Bad Climate for Car Users

Bad climate for car users as the government's proposed emissions-reduction standard unfairly adds to the burden of ordinary Aussies...

In 2014, then-treasurer Joe Hockey infamously opined that a fuel tax increase would disproportionately hit the rich since the poorest people "either don't have cars or actually don't drive very far in many cases”. Not only was the claim factually unsound, it also revealed how deeply out of touch politicians could be to realities faced by ordinary Australians, and torpedoed both Hockey's political career, as well as chances of passing measures to restore the budget bottom line. You’d be forgiven for hoping the government has learnt a lesson in prioritising ordinary taxpayers' interests over a political agenda.

A new emissions-reduction standard proposed by the Turnbull government to meet Australia's Paris Accord obligations will instead hit businesses with a whopping $2 billion burden, likely to be passed on to Aussies buying cars as an effective carbon tax. Contrary to the Turnbull government’s tax-relief agenda, the price of top-selling cars like the Ford Ranger and Toyoya Hilux will be among those severely affected at a time when the US government has rescinded an emissions-reduction standard that would have had similar effects.  

This wouldn’t be our government’s first cash grab from Australian car users. A 5 per cent tariff on imported cars remains even though the local car-manufacturing industry it was intended to protect no longer exists. Taxes and tariffs will add an estimated $5 billion to the price of new cars sold over the next four years. They also contribute to the relative age of cars on Australian roads - 10 years on average compared to 7.3 years for Germany’s light commercial vehicles and nine years for French passenger cars. Ironically, this tariff makes it difficult for Australians to buy newer, environmentally friendly and fuel-efficient cars, yet the Turnbull government has no plans to scrap it prior to their new proposal. The car carbon tax also reveals flaws in the government’s National Energy Guarantee, which purports to relieve Australians of the burden imposed by the Renewable Energy Target by replacing it with a supposedly less-imposing "emissions-reduction target” still allows Australia to remain a committed signatory to the Paris Accord climate change agreement.
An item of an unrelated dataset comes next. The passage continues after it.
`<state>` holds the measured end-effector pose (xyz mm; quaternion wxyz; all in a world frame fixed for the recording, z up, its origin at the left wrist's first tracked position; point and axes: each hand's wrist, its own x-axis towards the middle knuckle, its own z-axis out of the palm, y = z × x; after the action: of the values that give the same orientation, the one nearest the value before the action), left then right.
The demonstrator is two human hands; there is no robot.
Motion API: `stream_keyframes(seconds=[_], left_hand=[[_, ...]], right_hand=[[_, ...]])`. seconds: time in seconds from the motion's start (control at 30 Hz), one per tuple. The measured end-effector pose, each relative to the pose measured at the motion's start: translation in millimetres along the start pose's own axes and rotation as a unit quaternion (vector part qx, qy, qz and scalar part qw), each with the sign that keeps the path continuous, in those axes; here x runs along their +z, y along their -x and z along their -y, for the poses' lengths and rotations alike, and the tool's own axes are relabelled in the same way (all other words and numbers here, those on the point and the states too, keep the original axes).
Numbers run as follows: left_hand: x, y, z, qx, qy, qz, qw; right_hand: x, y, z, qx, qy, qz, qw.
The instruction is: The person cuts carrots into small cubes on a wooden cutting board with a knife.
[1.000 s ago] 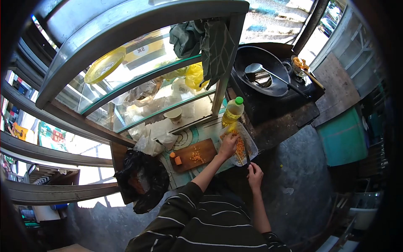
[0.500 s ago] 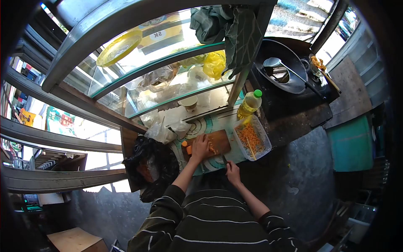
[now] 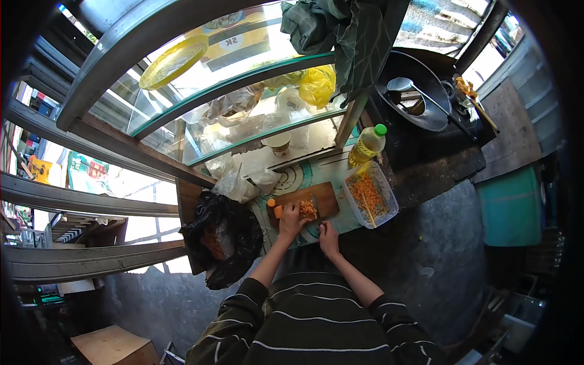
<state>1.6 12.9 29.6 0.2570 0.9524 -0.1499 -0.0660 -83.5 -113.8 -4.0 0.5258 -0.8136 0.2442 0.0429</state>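
On a wooden cutting board (image 3: 327, 198), my left hand (image 3: 292, 220) presses its bent fingers around a carrot piece, mostly hidden under them. Two orange carrot pieces (image 3: 278, 212) lie just left of those fingers. Diced carrot (image 3: 308, 210) is heaped to their right. My right hand (image 3: 328, 238) is closed round the handle of a knife (image 3: 315, 204), at the board's near edge. Its thin blade points away over the board, beside the diced carrot. A plastic container (image 3: 389, 198) right of the board holds more diced carrot and a light-coloured stick.
A green-capped bottle of yellow liquid (image 3: 367, 146) stands behind the container. Farther right, a wok (image 3: 435, 115) with a ladle sits on the stove. A black plastic bag (image 3: 243, 228) lies left of the board. The glass display case (image 3: 243, 143) rises behind.
My right hand has moved up and left, nearer the board, and the blade now lies over it. My left hand has shifted slightly, showing more diced carrot. The view has tilted a little.
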Motion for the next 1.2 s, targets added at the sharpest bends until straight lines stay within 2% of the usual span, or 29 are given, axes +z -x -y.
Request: stream_keyframes(seconds=[0.2,0.33,0.53,0.73,1.03,1.1,1.2], left_hand=[[15,-14,7,-0.042,0.077,-0.011,0.996],[12,-18,4,-0.019,0.084,0.01,0.996],[10,-18,2,-0.029,0.135,-0.021,0.99],[15,-18,7,0.007,0.129,-0.043,0.991],[7,-14,6,0.032,0.136,-0.094,0.986],[0,-15,2,0.028,0.149,-0.078,0.985],[-11,-23,-14,0.064,0.157,-0.086,0.982]], right_hand=[[-4,-1,4,-0.025,0.023,0.0,0.999],[-7,0,8,-0.052,0.043,-0.015,0.998],[-2,-1,5,-0.099,0.066,-0.005,0.993],[-1,-4,10,-0.078,0.032,0.013,0.996],[-6,-7,18,-0.132,0.046,0.001,0.99],[-12,-7,25,-0.096,0.013,0.033,0.995],[-28,-8,34,-0.099,-0.008,0.016,0.995]])
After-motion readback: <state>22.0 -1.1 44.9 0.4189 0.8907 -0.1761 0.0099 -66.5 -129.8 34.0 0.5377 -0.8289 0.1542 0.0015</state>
A recent report found that taxpayer-funded subsidies to unreliable, expensive and intermittent wind and solar energy under the RET have driven Australian coal-fired power stations into premature retirement. These subsidies have also increased our reliance on expensive natural gas and increased the volatility of electricity prices as well as risk of blackouts across the National Energy Market grid encompassing Victoria, NSW, Queensland, ACT, SA and Tasmania. Coal provided more than 80 per cent of Australia’s energy in the early 2000s when we enjoyed some of the developed world’s lowest power bills under exponentially less green tape. Today, our power bills are among the world’s highest, burdening Australian families and businesses while driving investment, jobs and industry overseas to economies that deliver cheaper electricity.

Although the National Energy Guarantee will remedy some of these issues by abolishing the RET’s subsidies, any costs imposed by distorting the market through artificial carbon reduction targets will ultimately be borne by Australian consumers. Worryingly, Australia accounts for barely 1/50th of global greenhouse gas emissions, meaning that burdens imposed by Paris accord policies, such as the emissions-reduction target, will have no material impact on resolving climate change. A peer-reviewed 2015 study found that even if all the agreement’s original signatories, including the US which withdrew last year, meet their promises, global temperatures will reduce by a paltry one-fifth of a degree Celsius … in 82 years’ time. We must rethink the trade-off between meeting this poor result and avoiding expensive fuel, food and electricity costs for global populations who need the benefits of economic development and innovation to mount an effective response to a changing climate’s effects.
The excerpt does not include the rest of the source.